# WHAT TO PRODUCE:
Go from the first line below to the one with "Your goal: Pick" and print each line exactly.

::::::

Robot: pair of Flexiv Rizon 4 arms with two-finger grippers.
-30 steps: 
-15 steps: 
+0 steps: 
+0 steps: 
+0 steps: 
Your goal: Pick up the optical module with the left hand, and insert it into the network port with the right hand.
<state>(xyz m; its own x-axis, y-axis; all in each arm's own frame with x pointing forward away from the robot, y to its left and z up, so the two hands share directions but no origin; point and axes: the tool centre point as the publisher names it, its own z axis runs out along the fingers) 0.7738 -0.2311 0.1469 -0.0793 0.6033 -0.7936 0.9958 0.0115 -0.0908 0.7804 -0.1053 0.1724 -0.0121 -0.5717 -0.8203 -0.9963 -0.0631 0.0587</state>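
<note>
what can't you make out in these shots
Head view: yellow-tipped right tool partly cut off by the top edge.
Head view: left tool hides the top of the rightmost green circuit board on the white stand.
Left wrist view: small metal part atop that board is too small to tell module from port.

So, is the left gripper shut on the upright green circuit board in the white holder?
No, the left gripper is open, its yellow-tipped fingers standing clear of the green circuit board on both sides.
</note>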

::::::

# ANSWER SECTION:
Robot: pair of Flexiv Rizon 4 arms with two-finger grippers.
-30 steps: 
-15 steps: 
+0 steps: 
+0 steps: 
+0 steps: 
Your goal: Pick up the optical module with the left hand, and insert it into the network port with the right hand.

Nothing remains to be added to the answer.